Nuclear Instruments and Methods in Physics Research A 465 (2001) 148-152



www.elsevier.nl/locate/nima

# Readout architectures for Pixel detectors

Roland Horisberger

Paul Scherrer Institut, CH-5232 Villigen, Switzerland

## Abstract

The use of pixel detectors in high rate collider experiments requires the recording and readout of large amounts of data. The architectural choices for managing these large data flows are reviewed and illustrated on specific pixel projects.  $\bigcirc$  2001 Elsevier Science B.V. All rights reserved.
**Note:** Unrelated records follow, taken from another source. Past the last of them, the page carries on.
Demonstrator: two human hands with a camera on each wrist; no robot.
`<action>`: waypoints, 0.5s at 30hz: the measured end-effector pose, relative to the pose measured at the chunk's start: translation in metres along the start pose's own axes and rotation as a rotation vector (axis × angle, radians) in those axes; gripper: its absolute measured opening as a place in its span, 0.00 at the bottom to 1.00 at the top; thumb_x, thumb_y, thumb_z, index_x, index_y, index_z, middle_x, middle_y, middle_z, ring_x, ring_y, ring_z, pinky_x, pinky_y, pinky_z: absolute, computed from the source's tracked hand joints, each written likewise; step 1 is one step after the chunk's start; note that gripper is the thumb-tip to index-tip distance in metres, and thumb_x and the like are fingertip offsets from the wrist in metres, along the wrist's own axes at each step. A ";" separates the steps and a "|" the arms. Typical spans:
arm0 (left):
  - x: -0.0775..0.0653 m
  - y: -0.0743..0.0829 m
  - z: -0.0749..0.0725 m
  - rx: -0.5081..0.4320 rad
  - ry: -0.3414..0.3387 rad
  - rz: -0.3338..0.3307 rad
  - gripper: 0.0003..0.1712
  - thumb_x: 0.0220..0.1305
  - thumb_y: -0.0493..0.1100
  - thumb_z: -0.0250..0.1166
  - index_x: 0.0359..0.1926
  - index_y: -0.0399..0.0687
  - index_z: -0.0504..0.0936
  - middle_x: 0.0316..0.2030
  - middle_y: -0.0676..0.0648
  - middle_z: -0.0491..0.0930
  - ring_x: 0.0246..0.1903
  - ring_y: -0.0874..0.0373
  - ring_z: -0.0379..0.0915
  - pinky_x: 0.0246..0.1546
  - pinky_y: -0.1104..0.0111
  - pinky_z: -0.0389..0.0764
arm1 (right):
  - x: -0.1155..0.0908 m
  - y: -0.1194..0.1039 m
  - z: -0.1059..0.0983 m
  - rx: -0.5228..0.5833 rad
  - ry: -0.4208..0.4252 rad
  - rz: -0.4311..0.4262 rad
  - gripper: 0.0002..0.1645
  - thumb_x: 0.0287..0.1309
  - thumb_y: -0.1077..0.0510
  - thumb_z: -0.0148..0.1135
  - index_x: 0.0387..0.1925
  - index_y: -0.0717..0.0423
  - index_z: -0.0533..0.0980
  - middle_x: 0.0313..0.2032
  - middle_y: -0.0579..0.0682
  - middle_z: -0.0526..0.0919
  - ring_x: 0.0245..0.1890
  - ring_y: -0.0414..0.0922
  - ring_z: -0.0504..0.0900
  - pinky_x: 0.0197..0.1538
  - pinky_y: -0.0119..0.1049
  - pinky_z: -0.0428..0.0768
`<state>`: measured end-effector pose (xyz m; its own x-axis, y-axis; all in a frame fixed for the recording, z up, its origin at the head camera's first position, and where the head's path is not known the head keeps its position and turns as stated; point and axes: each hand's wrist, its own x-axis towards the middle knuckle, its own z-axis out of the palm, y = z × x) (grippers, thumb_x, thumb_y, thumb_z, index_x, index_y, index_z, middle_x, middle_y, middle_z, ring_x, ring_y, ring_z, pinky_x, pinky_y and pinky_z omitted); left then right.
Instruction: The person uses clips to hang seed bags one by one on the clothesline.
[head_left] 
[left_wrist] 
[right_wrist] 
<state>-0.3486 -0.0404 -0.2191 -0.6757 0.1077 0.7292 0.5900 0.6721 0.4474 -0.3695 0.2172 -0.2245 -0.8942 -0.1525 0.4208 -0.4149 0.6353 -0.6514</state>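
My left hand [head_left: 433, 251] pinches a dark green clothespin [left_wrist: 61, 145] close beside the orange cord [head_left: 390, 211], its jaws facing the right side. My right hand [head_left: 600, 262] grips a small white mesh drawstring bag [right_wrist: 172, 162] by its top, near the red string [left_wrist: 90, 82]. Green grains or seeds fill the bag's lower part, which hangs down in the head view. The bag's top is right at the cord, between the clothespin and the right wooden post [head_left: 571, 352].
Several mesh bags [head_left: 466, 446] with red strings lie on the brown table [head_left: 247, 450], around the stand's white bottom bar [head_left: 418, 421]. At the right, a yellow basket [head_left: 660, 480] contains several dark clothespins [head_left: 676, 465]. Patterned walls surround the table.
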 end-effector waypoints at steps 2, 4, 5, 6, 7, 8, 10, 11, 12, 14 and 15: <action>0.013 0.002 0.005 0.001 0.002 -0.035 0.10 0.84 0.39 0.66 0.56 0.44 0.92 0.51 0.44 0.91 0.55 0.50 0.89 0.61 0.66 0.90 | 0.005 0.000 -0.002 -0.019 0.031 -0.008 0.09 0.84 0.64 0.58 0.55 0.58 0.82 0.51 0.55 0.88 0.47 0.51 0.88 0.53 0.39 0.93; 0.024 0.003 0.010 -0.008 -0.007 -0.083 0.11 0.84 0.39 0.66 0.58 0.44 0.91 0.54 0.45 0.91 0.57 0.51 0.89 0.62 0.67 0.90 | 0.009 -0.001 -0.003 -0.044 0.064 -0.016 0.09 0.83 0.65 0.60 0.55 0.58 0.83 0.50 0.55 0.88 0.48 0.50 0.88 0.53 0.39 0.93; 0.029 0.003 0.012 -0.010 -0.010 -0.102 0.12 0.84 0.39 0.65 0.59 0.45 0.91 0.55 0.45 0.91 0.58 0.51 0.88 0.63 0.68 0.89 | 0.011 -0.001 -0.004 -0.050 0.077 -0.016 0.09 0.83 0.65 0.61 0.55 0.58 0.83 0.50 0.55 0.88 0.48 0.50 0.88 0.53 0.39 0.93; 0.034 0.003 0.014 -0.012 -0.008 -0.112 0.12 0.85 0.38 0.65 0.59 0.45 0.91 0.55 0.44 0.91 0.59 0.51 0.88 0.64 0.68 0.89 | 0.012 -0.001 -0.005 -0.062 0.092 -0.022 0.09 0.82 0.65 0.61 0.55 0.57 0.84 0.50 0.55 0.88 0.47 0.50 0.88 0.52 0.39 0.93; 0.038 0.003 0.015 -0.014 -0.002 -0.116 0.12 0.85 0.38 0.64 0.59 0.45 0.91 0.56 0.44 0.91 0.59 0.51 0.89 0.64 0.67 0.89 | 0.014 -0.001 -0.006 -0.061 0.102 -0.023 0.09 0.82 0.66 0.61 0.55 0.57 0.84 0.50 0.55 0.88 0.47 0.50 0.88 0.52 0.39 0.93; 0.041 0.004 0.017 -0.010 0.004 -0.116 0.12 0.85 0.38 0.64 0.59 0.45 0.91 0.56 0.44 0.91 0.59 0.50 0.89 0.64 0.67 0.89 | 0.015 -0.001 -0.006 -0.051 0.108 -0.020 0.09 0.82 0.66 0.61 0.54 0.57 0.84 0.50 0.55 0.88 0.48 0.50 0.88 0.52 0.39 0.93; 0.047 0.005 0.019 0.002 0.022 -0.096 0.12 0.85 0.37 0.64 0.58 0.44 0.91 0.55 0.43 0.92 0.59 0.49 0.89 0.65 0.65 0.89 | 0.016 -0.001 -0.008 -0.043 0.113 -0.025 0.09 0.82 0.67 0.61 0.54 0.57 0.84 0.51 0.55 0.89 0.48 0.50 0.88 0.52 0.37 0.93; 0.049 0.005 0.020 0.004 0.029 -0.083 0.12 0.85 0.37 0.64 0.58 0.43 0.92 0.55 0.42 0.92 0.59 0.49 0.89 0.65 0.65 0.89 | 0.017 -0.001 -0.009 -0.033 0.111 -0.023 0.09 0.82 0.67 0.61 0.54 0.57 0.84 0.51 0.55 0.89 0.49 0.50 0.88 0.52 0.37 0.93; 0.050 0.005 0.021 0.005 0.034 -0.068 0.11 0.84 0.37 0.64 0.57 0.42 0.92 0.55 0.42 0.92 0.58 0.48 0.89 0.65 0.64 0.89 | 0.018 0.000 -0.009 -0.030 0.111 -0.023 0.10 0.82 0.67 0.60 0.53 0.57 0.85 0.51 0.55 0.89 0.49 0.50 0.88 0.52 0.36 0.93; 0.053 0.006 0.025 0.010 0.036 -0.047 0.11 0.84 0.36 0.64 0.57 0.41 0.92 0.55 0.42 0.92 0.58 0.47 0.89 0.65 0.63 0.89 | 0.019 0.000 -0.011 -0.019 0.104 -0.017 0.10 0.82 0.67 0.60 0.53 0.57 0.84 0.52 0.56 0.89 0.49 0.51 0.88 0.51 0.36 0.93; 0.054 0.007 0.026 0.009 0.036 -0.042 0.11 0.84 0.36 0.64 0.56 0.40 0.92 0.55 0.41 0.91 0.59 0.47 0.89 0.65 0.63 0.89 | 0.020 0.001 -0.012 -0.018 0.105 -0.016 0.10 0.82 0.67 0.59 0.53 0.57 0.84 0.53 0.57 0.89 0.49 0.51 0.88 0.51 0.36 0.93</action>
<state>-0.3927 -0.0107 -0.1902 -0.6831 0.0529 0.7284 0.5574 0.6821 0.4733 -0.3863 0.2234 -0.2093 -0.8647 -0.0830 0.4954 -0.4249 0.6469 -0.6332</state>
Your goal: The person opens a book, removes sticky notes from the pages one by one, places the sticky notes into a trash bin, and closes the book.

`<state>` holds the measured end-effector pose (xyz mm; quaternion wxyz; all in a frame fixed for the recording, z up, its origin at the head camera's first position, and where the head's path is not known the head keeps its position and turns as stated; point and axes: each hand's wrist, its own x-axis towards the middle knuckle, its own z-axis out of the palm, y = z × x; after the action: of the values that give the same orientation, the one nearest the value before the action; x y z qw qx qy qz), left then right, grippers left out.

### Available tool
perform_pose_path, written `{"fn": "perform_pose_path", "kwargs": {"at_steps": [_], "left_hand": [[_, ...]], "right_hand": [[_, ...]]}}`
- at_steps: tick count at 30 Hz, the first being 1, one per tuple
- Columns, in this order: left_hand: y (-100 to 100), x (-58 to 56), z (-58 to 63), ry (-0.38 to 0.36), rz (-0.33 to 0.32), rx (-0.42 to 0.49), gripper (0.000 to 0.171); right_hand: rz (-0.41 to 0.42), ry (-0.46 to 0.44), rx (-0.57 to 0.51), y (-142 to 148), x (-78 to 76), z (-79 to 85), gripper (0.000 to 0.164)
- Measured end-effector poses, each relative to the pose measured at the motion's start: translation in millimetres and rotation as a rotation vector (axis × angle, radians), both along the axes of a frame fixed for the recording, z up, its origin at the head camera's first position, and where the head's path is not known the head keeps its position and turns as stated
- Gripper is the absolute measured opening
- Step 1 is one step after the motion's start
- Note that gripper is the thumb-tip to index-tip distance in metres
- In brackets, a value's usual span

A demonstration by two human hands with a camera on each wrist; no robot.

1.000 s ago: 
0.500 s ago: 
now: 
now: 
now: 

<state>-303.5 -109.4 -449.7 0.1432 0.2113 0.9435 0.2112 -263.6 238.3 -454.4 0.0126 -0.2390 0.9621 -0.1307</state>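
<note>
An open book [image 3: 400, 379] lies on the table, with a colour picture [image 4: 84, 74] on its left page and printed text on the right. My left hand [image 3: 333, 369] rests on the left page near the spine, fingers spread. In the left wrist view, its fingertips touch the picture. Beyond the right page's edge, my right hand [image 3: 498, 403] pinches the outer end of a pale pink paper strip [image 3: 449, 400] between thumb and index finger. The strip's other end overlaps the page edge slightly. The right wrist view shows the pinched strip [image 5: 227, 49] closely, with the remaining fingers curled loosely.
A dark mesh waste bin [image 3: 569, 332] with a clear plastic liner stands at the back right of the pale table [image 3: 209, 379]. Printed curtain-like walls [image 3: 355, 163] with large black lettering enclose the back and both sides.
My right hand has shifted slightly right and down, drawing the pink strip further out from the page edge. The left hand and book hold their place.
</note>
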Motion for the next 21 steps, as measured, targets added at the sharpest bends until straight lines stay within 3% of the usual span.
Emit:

Keywords: Pixel detectors; Vertex detectors

## 1. Introduction

The tracking detectors of particle physics experiments at the Large Hadron Collider (LHC) will be confronted with an unprecedented increase in track rate and event complexity. At design luminosity of  $10^{34}$  cm<sup>-2</sup> s<sup>-1</sup> the expected track rate is in the order of  $3 \times 10^{10}$  tracks per second, which is approximately a factor of  $10^6$  larger than the rate for a typical LEP experiment. For a pixel vertex detectors with a typical distance of 5-10 cm from the interaction region, this results in several Terabits per second of data, that need to be recorded, buffered and eventually readout. The readout architecture of a pixel chip has to organise and manage this enormous data flow with minimal deadtime and data losses. Starting with the sensor signal the following signal processing steps have to be performed:

- (i) Amplification.
- (ii) Hit decision.

- (iii) Store hits.
- (iv) Select hits of triggered events for further readout.
- (v) Find and readout trigger selected hits.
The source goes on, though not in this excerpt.